East of the Mississippi and as far west as they eye can see, right up until you hit the mountains themselves, is the Devil’s territory. And he protects his own.
This is the second in Gilman’s The Devil’s West series (preceded by the excellent Silver on the Road) and it expertly builds on its predecessor. This is an American West that is functionally the same and fundamentally different. It’s a place of magic and demons, of the lost and the found, a territory without country or king but with a Law that overrides it all. And at the center of the story is our protagonist, our heroine, Isobel the Devil’s Hand, a woman sworn to do whatever it takes to protect the Devil’s territory. Whatever it takes.
This series is the alternate history, magical realism Western that you didn’t know you wanted; but trust me, you really, really want it. Gilman wisely focuses the story around a handful of characters and as they explore their world we are introduced to and explore it with them. If the first book was all about introduction–the reader to the world and Isobel to her new role, to her power, then this book is about consequences.

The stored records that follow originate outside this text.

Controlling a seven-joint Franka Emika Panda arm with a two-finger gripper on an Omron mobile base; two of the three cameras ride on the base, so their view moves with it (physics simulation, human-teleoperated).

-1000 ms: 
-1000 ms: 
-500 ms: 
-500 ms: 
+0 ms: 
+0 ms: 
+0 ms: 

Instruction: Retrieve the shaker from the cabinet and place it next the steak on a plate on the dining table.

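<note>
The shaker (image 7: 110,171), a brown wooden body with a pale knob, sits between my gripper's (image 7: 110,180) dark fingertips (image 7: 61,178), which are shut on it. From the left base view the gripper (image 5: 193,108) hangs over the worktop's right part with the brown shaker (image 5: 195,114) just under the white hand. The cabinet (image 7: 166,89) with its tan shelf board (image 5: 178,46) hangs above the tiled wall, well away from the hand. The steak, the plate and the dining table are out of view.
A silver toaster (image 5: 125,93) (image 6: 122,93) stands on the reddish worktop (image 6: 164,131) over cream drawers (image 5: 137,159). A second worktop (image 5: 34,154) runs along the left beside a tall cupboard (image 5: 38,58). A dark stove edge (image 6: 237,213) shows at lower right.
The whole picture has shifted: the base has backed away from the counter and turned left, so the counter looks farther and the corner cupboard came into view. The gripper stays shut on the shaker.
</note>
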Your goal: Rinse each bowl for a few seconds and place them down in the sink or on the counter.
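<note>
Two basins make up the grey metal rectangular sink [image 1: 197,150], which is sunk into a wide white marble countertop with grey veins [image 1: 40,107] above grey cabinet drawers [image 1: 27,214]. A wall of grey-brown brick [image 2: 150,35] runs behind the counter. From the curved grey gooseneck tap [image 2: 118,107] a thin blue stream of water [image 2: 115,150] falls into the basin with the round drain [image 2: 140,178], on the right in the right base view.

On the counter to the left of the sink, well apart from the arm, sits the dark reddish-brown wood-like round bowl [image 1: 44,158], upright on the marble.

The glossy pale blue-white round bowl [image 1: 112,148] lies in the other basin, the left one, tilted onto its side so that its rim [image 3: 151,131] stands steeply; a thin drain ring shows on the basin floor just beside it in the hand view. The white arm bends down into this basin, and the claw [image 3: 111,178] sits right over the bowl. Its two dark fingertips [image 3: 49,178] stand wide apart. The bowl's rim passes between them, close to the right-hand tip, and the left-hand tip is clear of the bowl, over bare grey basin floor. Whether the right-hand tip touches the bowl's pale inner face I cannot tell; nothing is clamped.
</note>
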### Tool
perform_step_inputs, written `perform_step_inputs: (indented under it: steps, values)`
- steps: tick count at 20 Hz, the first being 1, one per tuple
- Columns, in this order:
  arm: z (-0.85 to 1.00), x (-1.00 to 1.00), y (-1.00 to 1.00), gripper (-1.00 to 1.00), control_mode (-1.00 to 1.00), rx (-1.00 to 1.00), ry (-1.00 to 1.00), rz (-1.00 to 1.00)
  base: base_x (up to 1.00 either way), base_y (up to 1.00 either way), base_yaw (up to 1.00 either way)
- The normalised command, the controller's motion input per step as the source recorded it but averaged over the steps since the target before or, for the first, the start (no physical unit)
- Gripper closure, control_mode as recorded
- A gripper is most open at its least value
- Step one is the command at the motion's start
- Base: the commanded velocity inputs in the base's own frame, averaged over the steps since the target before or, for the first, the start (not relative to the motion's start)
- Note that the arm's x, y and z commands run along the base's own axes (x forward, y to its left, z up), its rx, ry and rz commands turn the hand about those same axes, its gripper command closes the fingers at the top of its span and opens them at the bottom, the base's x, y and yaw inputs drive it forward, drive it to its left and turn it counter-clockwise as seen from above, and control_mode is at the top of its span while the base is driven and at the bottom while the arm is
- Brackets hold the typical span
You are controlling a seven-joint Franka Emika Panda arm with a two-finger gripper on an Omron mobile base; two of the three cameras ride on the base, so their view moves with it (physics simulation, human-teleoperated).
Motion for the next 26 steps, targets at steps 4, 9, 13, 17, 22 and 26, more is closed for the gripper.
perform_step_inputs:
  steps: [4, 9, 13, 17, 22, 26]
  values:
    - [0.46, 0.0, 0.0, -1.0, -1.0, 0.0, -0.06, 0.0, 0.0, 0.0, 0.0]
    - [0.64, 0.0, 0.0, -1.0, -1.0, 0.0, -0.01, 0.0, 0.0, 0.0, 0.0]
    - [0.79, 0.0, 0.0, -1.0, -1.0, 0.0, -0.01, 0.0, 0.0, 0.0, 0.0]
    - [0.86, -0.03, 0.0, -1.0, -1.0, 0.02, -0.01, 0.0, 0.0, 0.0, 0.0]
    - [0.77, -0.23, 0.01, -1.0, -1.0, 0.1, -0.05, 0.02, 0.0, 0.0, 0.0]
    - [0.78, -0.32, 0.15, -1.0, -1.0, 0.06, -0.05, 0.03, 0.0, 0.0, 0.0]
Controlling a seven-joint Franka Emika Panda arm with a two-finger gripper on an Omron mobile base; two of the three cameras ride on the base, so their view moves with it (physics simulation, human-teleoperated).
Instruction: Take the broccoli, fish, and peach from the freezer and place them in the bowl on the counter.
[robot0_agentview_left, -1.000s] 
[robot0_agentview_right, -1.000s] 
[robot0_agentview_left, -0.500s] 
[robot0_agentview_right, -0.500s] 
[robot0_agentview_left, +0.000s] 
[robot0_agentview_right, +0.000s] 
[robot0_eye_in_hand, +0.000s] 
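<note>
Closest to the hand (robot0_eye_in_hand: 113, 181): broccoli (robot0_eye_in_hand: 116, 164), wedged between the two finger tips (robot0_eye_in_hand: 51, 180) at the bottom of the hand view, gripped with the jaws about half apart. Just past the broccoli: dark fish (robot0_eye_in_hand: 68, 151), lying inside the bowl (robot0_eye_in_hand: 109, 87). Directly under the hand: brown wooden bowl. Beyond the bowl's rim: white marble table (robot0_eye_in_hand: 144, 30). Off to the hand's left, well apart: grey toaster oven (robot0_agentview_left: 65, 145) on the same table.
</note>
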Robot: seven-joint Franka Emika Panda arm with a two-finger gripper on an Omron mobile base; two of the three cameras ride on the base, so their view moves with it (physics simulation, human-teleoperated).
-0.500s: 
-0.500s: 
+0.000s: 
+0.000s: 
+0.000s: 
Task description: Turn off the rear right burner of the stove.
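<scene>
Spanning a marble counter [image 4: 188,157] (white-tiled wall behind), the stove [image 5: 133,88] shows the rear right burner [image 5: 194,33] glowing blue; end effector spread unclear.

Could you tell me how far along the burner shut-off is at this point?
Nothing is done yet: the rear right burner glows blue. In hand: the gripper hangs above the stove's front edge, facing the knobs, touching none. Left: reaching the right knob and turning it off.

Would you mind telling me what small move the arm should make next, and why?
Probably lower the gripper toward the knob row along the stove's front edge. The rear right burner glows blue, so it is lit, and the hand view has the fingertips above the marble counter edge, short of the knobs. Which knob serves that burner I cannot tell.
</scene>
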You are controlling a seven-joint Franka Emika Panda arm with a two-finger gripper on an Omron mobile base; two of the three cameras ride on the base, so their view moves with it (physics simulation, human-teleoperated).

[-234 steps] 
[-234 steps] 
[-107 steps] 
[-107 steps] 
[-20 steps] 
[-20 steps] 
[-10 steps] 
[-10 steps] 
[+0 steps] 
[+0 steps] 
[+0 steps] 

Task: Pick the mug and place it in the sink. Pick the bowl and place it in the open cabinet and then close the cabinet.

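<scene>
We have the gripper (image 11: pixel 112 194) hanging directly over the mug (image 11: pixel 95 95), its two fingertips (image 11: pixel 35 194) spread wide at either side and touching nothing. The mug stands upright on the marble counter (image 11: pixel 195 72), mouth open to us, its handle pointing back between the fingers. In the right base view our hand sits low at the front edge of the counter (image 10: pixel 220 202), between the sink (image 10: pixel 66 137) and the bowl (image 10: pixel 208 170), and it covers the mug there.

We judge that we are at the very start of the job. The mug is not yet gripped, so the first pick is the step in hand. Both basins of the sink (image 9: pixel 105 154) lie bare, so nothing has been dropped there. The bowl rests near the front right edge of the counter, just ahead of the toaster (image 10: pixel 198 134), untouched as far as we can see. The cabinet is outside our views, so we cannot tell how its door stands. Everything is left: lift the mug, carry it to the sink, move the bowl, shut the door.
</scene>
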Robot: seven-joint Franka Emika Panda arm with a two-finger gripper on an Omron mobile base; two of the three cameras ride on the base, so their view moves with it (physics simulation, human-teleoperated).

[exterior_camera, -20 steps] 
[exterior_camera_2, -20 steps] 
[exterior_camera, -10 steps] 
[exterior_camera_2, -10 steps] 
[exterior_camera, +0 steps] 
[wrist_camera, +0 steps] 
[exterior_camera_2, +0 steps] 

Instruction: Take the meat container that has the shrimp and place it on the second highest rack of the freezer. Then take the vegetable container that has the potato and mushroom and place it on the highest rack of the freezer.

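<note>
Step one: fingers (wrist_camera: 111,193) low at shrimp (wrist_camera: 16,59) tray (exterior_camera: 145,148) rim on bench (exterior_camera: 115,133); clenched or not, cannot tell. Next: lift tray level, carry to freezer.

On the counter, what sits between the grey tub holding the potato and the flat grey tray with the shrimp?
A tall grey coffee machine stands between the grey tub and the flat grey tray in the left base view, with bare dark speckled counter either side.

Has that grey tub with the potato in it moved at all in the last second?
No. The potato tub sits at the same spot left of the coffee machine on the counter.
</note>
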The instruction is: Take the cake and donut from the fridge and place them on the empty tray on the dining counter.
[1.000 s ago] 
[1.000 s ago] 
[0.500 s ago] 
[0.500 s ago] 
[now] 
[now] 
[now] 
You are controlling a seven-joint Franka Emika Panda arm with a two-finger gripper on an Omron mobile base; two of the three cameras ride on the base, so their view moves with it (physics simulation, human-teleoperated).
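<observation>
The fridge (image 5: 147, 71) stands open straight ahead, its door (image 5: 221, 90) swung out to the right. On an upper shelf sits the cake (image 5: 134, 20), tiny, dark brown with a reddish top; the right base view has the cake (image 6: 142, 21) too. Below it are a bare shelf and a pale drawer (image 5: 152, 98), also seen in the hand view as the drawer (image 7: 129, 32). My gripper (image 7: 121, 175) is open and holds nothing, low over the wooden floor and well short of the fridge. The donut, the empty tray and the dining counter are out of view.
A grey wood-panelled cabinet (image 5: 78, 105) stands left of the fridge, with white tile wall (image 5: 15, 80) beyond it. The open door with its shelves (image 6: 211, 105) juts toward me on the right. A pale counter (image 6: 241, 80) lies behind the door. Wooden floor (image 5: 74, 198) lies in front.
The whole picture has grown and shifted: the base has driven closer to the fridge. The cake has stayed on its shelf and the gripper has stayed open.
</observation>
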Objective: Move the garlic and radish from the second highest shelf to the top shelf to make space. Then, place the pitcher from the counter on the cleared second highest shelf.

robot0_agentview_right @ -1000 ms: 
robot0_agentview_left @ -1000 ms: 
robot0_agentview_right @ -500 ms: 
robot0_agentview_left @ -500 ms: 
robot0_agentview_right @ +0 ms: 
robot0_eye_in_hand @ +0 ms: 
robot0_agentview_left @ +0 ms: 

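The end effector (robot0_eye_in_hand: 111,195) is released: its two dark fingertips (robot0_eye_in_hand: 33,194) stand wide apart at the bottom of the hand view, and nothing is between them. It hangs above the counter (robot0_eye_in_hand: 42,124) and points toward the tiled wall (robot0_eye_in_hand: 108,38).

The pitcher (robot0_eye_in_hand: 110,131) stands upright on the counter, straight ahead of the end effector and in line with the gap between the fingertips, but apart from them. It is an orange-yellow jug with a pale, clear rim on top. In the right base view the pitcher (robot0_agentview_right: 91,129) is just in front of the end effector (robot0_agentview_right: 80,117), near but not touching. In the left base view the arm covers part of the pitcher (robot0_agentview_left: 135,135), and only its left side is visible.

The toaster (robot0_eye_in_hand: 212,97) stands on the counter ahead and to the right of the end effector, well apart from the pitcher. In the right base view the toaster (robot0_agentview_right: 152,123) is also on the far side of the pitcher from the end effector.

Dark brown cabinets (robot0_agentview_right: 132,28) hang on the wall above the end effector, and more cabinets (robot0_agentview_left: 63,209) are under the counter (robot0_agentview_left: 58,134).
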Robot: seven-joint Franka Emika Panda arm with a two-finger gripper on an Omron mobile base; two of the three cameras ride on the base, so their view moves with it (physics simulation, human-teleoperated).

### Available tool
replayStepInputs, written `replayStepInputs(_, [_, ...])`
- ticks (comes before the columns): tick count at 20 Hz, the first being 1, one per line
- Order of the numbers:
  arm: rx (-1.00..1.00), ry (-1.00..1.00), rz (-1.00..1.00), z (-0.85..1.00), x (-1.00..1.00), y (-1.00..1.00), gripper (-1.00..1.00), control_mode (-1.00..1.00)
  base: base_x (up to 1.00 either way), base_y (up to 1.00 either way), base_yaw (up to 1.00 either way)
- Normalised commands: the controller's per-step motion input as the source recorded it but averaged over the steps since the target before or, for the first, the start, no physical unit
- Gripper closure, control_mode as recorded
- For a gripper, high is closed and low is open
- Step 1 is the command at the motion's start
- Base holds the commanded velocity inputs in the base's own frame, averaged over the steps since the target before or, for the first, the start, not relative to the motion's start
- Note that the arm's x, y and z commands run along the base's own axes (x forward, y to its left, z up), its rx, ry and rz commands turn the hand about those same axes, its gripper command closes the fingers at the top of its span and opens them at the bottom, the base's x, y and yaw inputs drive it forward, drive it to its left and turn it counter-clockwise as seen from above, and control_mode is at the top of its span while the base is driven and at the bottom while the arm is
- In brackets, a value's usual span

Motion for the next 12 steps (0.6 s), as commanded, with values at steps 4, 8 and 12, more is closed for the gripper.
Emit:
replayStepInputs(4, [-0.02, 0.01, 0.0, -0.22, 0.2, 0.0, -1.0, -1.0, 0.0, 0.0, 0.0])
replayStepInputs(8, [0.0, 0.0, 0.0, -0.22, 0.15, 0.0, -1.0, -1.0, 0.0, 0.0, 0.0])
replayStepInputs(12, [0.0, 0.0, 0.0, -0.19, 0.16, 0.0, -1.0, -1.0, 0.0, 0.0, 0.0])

Because there are always consequences–to choices made, to secrets kept, to power abused, to people wronged.
It’s a carefully written book–as I read I was transported to the West, could hear the creak of leather and the far-off call of the birds overhead. It’s apparent that Gilman knows every detail of the land the book inhabits and the characters who populate it. But it’s also not overstuffed, she leaves you wanting more; about the world, about the characters, and about the details of a history that’s like the one we know except for how it really, really isn’t.
I can’t wait to read the next book in the series, to see where it all goes from here. Because, for as eventful and dramatic as the book was, it was clearly only the beginning of the journey.